Renal Nuclear Medicine Indian Medical PG Question 9: Which radiopharmaceutical is used for a liver scan?
- A. Tc-99m sulphur colloid (Correct Answer)
- B. Tc-99m mebrofenin
- C. Tc-99m MIBI
- D. Tc-99m DTPA
Renal Nuclear Medicine Explanation: **Explanation:**
The correct answer is **Tc-99m sulphur colloid**. The underlying principle for a liver-spleen scan is the **phagocytic activity of the Reticuloendothelial System (RES)**. When Tc-99m sulphur colloid is injected intravenously, the particles (sized 0.1–1.0 μm) are cleared from the blood by Kupffer cells in the liver (80–90%), splenic macrophages (5–10%), and bone marrow. This scan is primarily used to evaluate functional liver anatomy and detect "cold nodules" (e.g., abscesses or tumors) or "hot spots" (e.g., Focal Nodular Hyperplasia).
**Analysis of Incorrect Options:**
* **Tc-99m Mebrofenin:** This is an IDA (Iminodiacetic acid) derivative used for **HIDA scans**. It evaluates the **hepatobiliary system** (hepatocyte uptake and biliary excretion) and is the gold standard for diagnosing Acute Cholecystitis.
* **Tc-99m MIBI:** Primarily used for **Myocardial Perfusion Imaging** and Parathyroid imaging. It is taken up by mitochondria.
* **Tc-99m DTPA:** A chelating agent cleared by glomerular filtration, used for **Renal Dynamic Scans** to assess GFR and obstructive uropathy.
**High-Yield Clinical Pearls for NEET-PG:**
1. **Colloid Shift:** In portal hypertension or cirrhosis, there is decreased liver uptake and increased uptake in the spleen and bone marrow.
2. **Focal Nodular Hyperplasia (FNH):** This is the only liver lesion that typically appears "hot" or "isointense" on a sulphur colloid scan due to the presence of Kupffer cells.
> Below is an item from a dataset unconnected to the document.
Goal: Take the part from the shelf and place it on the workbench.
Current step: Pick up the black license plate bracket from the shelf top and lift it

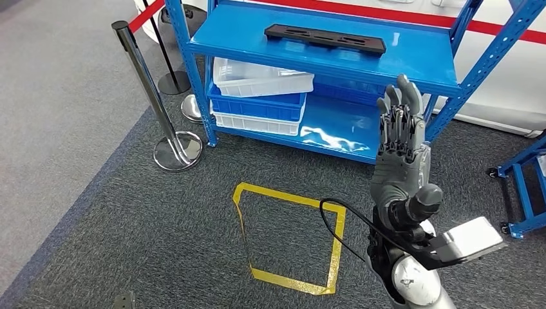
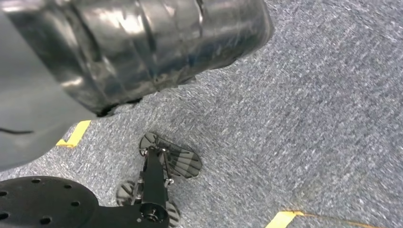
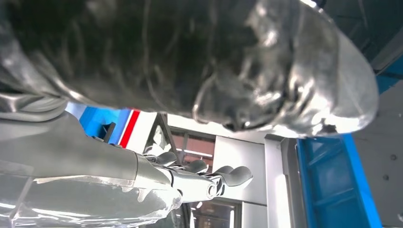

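The part (image 1: 325, 37), a long flat black plate with slots, lies on the top level of the blue shelf (image 1: 412, 61). My right hand (image 1: 400, 138) is raised in front of the shelf, below and to the right of the part and apart from it. Its fingers (image 3: 214, 178) are stretched out and spread, holding nothing. The glossy grey cover of my left hand (image 2: 142, 47) hangs over grey carpet; its fingers are hidden.
A white bin (image 1: 261, 77) is stacked on a blue bin (image 1: 257, 106) on the lower shelf level. A chrome stanchion (image 1: 151, 96) with a red belt stands to the shelf's left. Yellow tape (image 1: 290, 238) marks a square on the carpet. A blue wheeled frame (image 1: 525, 187) stands at right.
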Motion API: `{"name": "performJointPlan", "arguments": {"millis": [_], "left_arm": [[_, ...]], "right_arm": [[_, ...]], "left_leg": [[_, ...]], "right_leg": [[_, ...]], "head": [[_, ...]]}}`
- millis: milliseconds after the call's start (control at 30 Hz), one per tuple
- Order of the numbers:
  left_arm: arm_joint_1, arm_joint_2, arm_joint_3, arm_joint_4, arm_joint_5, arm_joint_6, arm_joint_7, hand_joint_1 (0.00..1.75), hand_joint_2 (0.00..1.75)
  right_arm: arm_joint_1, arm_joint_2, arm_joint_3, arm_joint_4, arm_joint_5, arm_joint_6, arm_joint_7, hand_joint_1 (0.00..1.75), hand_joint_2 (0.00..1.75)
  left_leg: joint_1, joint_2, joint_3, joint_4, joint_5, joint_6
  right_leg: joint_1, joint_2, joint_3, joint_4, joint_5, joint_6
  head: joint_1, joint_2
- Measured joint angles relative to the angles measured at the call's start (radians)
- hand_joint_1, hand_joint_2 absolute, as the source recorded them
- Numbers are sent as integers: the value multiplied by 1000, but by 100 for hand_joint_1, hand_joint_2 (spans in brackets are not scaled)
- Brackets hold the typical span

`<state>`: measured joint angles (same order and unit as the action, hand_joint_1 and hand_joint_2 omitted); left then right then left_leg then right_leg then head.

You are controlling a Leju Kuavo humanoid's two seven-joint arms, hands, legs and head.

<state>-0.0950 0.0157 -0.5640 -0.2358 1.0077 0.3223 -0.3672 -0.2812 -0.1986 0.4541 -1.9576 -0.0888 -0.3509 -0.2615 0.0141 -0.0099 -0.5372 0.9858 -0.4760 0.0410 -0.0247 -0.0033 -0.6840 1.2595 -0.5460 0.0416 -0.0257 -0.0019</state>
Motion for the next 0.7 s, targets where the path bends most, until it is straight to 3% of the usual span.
{"name": "performJointPlan", "arguments": {"millis": [67, 100, 167, 200, 300, 333, 400, 467, 500, 600, 633, 700], "left_arm": [[0, -2, -1, 0, 1, 1, 1, 0, 0], [0, -2, -1, 0, 1, 2, 3, 0, 0], [-2, -3, -3, 1, 0, 4, 8, 0, 0], [-3, -4, -6, 1, 0, 5, 11, 0, 0], [-2, -11, -11, 1, 1, 8, 15, 0, 0], [-3, -13, -11, 1, 1, 9, 15, 0, 0], [-5, -15, -12, 1, 3, 10, 15, 0, 0], [-3, -16, -13, 1, 5, 11, 15, 0, 0], [-2, -16, -13, 1, 6, 12, 15, 0, 0], [-3, -18, -13, 1, 8, 13, 16, 0, 0], [-3, -18, -14, 1, 8, 13, 17, 0, 0], [-5, -19, -15, 2, 9, 14, 19, 0, 0]], "right_arm": [[-1, -1, 1, 2, -17, 11, -1, 0, 0], [-4, -1, 2, 3, -28, 19, -1, 0, 0], [-10, -1, 4, 7, -54, 32, 1, 0, 0], [-13, -1, 5, 9, -65, 38, 2, 0, 0], [-21, -1, 7, 12, -81, 46, 7, 0, 0], [-24, -1, 7, 12, -82, 47, 7, 0, 0], [-28, -1, 8, 15, -86, 48, 8, 0, 0], [-28, -1, 10, 20, -91, 48, 8, 0, 0], [-28, -1, 11, 23, -93, 49, 9, 0, 0], [-29, -1, 12, 28, -94, 52, 9, 0, 0], [-29, -1, 13, 29, -94, 54, 10, 0, 0], [-30, -1, 14, 33, -95, 56, 12, 0, 0]], "left_leg": [[13, -9, 3, 14, -16, -19], [16, -12, 0, 26, -26, -30], [16, -17, -9, 39, -35, -47], [15, -18, -11, 43, -37, -53], [18, -11, -22, 68, -53, -63], [18, -6, -41, 106, -70, -64], [16, 2, -117, 235, -115, -65], [13, 3, -185, 325, -123, -60], [10, 3, -195, 322, -99, -53], [-8, 4, -147, 167, 16, -17], [-15, 5, -127, 122, 36, -5], [-24, 7, -109, 84, 35, 8]], "right_leg": [[-12, 2, 38, -107, 76, 17], [-14, 7, 60, -158, 93, 19], [-11, 14, 73, -190, 85, 6], [-9, 15, 73, -192, 80, -7], [-9, 13, 76, -190, 74, -32], [-8, 11, 80, -191, 71, -38], [-3, 8, 87, -191, 65, -47], [6, 6, 94, -191, 58, -54], [10, 7, 100, -191, 54, -57], [21, 7, 123, -194, 39, -59], [22, 7, 128, -196, 35, -57], [19, 6, 129, -203, 34, -50]], "head": [[1, 0], [4, 0], [7, 0], [8, 0], [4, 0], [3, 0], [1, 0], [1, 0], [0, 0], [2, 0], [4, 0], [5, 0]]}}
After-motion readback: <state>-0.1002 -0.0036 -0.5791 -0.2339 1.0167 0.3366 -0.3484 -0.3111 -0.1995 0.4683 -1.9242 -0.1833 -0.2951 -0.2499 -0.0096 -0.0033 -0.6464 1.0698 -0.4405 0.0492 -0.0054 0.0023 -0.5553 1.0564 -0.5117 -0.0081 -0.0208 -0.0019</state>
3. **Hot Spot on Liver Scan:** Classically seen in **Superior Vena Cava (SVC) Obstruction** (due to collateral flow via the vein of Sappey).
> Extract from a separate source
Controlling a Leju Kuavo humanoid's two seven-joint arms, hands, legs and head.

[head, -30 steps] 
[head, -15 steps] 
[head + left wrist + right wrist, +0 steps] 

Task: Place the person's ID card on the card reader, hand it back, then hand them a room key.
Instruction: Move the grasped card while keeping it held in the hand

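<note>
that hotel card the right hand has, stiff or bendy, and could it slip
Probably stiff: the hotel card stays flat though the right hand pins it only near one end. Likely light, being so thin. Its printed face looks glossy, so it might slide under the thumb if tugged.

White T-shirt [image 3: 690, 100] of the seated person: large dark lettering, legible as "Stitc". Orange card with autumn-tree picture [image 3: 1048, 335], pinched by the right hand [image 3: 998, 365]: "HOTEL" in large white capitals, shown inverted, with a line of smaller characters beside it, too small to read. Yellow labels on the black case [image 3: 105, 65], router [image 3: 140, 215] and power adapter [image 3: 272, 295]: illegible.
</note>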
Renal Nuclear Medicine Indian Medical PG Question 10: What is the investigation of choice for whole-body imaging in metastasis?
- A. Magnetic Resonance Imaging
- B. Radiography
- C. Bone scan (Correct Answer)
- D. CT Scan
Renal Nuclear Medicine Explanation: **Explanation:**
**Bone Scan (Technetium-99m MDP)** is the investigation of choice for screening whole-body skeletal metastases because of its high sensitivity and ability to image the entire skeleton in a single session. It works on the principle of detecting increased osteoblastic activity (bone remodeling) at sites of tumor infiltration. Its primary advantage is the ability to detect "hot spots" weeks or months before structural changes become visible on conventional X-rays.
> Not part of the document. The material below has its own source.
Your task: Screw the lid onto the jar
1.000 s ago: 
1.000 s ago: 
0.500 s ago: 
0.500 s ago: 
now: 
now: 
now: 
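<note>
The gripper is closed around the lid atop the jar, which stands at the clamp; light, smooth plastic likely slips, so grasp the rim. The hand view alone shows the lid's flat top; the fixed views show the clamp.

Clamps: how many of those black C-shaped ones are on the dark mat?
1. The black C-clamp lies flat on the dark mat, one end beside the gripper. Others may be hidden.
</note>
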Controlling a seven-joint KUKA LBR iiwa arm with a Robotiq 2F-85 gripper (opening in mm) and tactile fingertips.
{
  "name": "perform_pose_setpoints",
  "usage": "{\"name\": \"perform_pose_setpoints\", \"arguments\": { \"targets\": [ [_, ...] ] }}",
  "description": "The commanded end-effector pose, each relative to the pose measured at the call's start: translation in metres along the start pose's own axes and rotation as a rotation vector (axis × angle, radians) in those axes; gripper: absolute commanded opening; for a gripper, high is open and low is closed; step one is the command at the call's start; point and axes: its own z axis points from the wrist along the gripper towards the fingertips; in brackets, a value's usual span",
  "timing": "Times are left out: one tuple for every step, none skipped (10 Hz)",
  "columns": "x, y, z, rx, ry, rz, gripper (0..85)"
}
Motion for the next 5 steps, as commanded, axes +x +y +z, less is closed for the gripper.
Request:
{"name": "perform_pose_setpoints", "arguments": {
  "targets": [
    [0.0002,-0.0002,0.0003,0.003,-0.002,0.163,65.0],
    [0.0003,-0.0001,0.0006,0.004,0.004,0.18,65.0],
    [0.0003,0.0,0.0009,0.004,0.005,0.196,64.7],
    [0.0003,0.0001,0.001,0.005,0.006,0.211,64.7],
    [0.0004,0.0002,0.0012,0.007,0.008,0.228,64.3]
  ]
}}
**Why other options are incorrect:**
* **Radiography (X-ray):** It has low sensitivity for early metastasis. A bone lesion only becomes visible on an X-ray after **30-50% of bone mineral density is lost**. It is, however, the best modality to confirm a finding seen on a bone scan.
* **CT Scan:** While excellent for evaluating cortical bone and detailed anatomy, it is not practical for whole-body screening due to high radiation doses and lower sensitivity for early marrow-based lesions compared to nuclear imaging.
* **MRI:** MRI is the most sensitive modality for detecting **bone marrow infiltration**. However, it is not typically the first-line "investigation of choice" for whole-body screening due to high costs, long scan times, and limited availability of whole-body MRI protocols.
**High-Yield Clinical Pearls for NEET-PG:**
* **Mechanism:** Tc-99m MDP (Methylene Diphosphonate) adsorbs onto the **hydroxyapatite crystals** of the bone.
* **The "Cold Scan" Exception:** Highly aggressive or purely osteolytic tumors (e.g., Multiple Myeloma, Renal Cell Carcinoma, or Thyroid Cancer) may show as "cold" or false-negative on a bone scan because they do not trigger an osteoblastic response.
* **Flare Phenomenon:** An apparent increase in tracer uptake seen shortly after starting chemotherapy, which actually represents healing bone rather than disease progression.
* **Superscan:** A bone scan showing intense, uniform skeletal uptake with **absent renal/bladder activity**, typically seen in diffuse metastatic prostate cancer or hyperparathyroidism.